## EXERCISE PROMPT
When you reach the line containing "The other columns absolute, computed" in the entries below, start writing out each line exactly, and stop after the line containing "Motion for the".

DATA PROVIDED section start

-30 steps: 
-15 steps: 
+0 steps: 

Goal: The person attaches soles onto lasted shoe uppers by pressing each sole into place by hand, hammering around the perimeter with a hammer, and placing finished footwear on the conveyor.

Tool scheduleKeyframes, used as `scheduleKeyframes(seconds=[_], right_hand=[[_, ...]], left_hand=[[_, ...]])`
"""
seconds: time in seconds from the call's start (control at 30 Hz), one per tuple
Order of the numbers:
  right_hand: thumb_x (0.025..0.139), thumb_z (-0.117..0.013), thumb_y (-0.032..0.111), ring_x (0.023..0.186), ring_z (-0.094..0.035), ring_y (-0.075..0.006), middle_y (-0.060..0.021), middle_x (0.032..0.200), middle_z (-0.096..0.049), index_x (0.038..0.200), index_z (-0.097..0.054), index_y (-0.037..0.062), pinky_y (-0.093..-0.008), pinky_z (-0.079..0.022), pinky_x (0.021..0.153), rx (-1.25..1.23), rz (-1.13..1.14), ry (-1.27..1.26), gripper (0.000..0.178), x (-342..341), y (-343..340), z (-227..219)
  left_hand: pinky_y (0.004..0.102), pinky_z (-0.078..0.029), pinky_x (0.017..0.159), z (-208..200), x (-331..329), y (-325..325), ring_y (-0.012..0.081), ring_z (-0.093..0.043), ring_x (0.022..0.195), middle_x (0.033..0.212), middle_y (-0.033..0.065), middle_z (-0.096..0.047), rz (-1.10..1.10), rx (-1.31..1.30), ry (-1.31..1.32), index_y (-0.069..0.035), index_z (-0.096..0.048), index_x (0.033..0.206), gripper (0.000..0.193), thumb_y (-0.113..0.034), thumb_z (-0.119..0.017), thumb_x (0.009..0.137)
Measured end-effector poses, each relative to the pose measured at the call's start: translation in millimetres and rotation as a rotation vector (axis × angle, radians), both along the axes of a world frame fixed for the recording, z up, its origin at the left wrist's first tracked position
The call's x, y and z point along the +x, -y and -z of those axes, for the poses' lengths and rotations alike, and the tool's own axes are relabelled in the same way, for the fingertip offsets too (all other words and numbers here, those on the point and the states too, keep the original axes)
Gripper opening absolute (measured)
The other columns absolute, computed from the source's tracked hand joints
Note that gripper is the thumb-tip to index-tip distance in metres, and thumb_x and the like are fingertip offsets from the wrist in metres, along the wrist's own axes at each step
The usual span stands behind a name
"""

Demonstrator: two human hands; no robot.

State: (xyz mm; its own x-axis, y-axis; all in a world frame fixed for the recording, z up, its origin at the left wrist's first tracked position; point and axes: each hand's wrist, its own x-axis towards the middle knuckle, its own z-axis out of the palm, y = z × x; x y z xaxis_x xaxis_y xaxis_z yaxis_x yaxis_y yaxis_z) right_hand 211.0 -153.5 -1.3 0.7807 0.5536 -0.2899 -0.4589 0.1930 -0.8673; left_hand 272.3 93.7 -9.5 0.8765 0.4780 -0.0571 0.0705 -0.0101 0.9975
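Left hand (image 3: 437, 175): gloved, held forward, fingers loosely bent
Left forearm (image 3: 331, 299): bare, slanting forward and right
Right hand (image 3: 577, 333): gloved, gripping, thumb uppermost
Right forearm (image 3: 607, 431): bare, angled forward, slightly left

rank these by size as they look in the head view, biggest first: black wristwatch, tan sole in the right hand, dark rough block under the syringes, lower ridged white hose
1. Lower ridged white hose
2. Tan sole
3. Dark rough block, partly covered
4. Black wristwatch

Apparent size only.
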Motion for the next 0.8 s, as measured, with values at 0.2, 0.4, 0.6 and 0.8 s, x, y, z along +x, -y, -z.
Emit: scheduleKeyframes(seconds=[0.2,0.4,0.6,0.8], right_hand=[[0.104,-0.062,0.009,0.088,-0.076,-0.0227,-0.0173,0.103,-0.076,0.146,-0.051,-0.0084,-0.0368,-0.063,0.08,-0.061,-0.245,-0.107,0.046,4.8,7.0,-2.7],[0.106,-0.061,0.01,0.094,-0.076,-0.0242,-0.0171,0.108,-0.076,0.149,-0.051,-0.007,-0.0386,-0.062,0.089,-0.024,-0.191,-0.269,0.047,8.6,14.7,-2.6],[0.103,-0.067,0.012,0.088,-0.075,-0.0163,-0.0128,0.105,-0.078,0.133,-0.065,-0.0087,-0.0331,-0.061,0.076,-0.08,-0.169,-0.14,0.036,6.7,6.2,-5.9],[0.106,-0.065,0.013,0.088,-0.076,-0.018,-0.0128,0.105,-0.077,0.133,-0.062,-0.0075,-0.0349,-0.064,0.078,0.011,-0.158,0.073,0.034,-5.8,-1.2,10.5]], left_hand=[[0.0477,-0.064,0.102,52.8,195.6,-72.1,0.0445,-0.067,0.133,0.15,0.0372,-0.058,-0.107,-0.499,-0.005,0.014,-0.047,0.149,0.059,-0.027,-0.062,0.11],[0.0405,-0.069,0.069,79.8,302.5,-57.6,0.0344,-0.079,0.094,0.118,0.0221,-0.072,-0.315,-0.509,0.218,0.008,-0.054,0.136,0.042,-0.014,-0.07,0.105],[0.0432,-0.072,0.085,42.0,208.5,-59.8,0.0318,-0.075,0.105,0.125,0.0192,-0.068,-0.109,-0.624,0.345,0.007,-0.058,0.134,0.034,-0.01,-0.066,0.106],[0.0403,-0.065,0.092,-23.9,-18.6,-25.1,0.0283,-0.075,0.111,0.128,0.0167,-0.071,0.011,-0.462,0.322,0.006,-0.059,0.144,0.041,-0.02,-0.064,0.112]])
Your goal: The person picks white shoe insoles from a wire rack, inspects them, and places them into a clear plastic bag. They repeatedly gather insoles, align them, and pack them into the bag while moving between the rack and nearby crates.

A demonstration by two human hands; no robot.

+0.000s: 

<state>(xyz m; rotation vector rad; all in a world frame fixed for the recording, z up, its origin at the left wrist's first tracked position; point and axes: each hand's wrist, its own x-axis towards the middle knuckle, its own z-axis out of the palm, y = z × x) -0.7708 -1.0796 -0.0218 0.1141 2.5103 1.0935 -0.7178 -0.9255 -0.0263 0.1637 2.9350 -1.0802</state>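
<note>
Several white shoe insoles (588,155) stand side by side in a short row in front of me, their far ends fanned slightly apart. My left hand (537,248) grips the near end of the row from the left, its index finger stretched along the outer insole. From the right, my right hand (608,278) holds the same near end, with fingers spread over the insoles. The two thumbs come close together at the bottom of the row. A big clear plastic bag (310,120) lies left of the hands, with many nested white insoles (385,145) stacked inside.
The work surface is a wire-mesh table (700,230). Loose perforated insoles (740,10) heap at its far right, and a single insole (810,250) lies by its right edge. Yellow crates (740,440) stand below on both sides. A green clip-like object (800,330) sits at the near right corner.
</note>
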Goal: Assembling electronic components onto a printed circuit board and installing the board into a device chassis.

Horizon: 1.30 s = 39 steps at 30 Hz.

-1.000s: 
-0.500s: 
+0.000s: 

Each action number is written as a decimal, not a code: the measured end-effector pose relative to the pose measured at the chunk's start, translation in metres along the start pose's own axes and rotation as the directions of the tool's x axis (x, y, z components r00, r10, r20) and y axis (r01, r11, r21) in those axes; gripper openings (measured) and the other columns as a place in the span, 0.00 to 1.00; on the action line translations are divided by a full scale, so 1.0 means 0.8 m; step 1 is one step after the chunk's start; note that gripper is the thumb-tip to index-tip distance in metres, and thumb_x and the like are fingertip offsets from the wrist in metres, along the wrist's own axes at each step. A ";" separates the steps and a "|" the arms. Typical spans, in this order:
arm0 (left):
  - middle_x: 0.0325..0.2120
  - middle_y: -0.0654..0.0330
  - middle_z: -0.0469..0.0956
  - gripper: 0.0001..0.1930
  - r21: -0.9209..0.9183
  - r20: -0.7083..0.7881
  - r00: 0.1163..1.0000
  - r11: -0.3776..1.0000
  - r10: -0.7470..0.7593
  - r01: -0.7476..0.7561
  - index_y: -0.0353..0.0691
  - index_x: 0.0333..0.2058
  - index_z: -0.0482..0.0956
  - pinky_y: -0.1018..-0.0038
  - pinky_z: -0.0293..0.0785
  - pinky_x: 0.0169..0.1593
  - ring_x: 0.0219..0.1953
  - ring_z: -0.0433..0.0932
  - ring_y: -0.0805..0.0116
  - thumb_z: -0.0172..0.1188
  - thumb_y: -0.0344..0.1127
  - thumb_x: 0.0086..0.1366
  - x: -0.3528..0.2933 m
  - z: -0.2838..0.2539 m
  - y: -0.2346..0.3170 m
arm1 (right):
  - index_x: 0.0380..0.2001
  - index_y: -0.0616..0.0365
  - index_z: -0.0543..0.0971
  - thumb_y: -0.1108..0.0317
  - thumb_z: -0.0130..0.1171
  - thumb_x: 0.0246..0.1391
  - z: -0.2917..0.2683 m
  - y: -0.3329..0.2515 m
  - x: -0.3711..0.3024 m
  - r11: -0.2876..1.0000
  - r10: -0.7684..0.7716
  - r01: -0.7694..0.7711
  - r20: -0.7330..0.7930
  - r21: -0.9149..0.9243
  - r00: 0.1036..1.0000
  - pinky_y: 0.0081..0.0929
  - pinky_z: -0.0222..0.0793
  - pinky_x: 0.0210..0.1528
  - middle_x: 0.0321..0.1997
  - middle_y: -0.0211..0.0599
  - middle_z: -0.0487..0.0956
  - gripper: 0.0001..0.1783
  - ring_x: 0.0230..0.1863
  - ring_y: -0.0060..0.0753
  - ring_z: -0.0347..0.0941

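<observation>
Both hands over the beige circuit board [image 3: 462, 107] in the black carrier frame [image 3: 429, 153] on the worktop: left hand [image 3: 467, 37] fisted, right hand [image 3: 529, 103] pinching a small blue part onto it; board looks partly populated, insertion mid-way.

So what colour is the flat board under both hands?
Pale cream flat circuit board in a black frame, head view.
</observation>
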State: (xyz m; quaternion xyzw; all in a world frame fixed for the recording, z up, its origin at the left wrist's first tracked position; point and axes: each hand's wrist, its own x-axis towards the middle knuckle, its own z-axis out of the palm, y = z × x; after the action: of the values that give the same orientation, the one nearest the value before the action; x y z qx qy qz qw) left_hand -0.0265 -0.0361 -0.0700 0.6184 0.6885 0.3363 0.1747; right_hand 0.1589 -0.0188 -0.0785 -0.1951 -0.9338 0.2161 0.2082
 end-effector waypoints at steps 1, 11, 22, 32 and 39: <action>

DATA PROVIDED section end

## EXERCISE OUTPUT
The other columns absolute, computed from the source's tracked hand joints
Note that gripper is the thumb-tip to index-tip distance in metres, and thumb_x and the like are fingertip offsets from the wrist in metres, along the wrist's own axes at each step
The usual span stands behind a name
"""

Demonstrator: two human hands; no robot.

State: (xyz mm; its own x-axis, y-axis; all in a world frame fixed for the recording, z up, its origin at the left wrist's first tracked position; point and axes: each hand's wrist, its own x-axis towards the middle knuckle, its own z-axis out of the palm, y = z × x; x y z xaxis_x xaxis_y xaxis_z yaxis_x yaxis_y yaxis_z) right_hand 211.0 -153.5 -1.3 0.7807 0.5536 -0.2899 -0.4589 0.1930 -0.8673; left_hand 272.3 93.7 -9.5 0.8765 0.4780 -0.0571 0.0705 -0.0101 0.9975
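Left hand (image 3: 437, 175): gloved, held forward, fingers loosely bent
Left forearm (image 3: 331, 299): bare, slanting forward and right
Right hand (image 3: 577, 333): gloved, gripping, thumb uppermost
Right forearm (image 3: 607, 431): bare, angled forward, slightly left

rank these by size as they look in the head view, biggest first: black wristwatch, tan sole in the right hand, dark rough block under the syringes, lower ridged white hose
1. Lower ridged white hose
2. Tan sole
3. Dark rough block, partly covered
4. Black wristwatch

Apparent size only.
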Motion for the next 0.8 s, as measured, with values at 0.2, 0.4, 0.6 and 0.8 s, x, y, z along +x, -y, -z.

This exercise has now been fully answered.